My big drawdown happened in the hand immediately after I’d won big. After an hour or so of bleeding money, I’d suddenly more than broken even. That meant that in my next hand, I bid a bit more aggressively than I would have for what I had. For a while I managed to stay rational (after the flop I knew I had a 1/6 chance of winning big, and having mugged up the Kelly Criterion on my way to the party, bid accordingly).

And when the turn wasn’t to my liking I should’ve just gotten out – the (approx) percentages didn’t make sense any more. But I simply kept at it, falling for the sunk cost fallacy (what I’d put in thus far in the hand). I lost some 30 chips in that one hand, of which at least 21 came at the turn and the river. Without the high of having won the previous hand, I would’ve played more rationally and lost only 9. After all the lectures I’ve given on logic, correlation-causation and the sunk cost fallacy, I’m sad I lost so badly because of the last one.

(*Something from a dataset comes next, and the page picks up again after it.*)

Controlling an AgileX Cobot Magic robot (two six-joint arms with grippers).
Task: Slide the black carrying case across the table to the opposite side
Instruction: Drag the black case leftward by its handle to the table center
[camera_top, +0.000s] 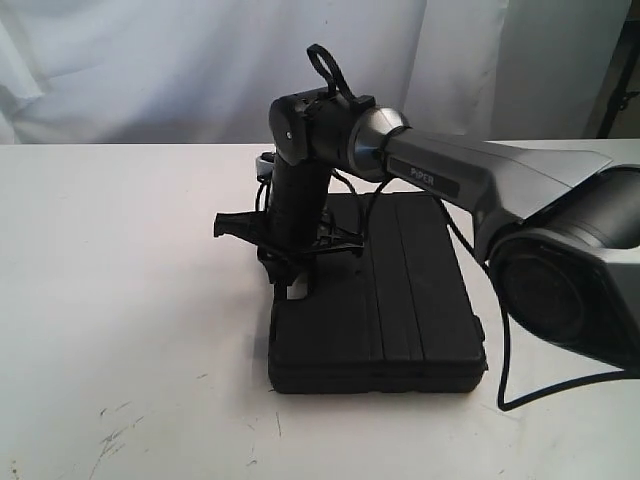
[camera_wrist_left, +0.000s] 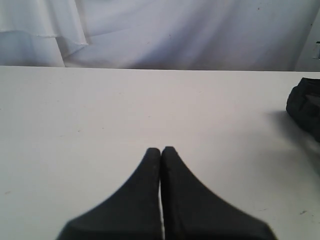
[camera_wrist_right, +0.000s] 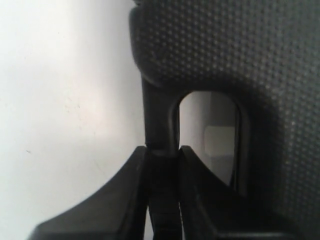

The second big insight is that poverty leads to suboptimal decisions. Now, this is a well-studied topic in economics but I got to experience it first hand during the session. This was later on in the night, as I was bleeding money (and was down to about 20 chips).

I got pocket aces (a pair of aces in hand) – something I should’ve bid aggressively with. But with the first 3 open cards falling far away from the face cards and being uncorrelated, I wasn’t sure of the total strength of my hand (mugging up probabilities would’ve helped for sure!). So when I had to put in 10 chips to stay in the hand, I baulked, and folded.

Given the play on the table thus far, it was definitely a risk worth taking, and with more in the bank, I would have. But poverty and the Kelly Criterion meant that the number of chips that I was able to invest in the arguably strong hand was limited, and that limited my opportunity to profit from the game.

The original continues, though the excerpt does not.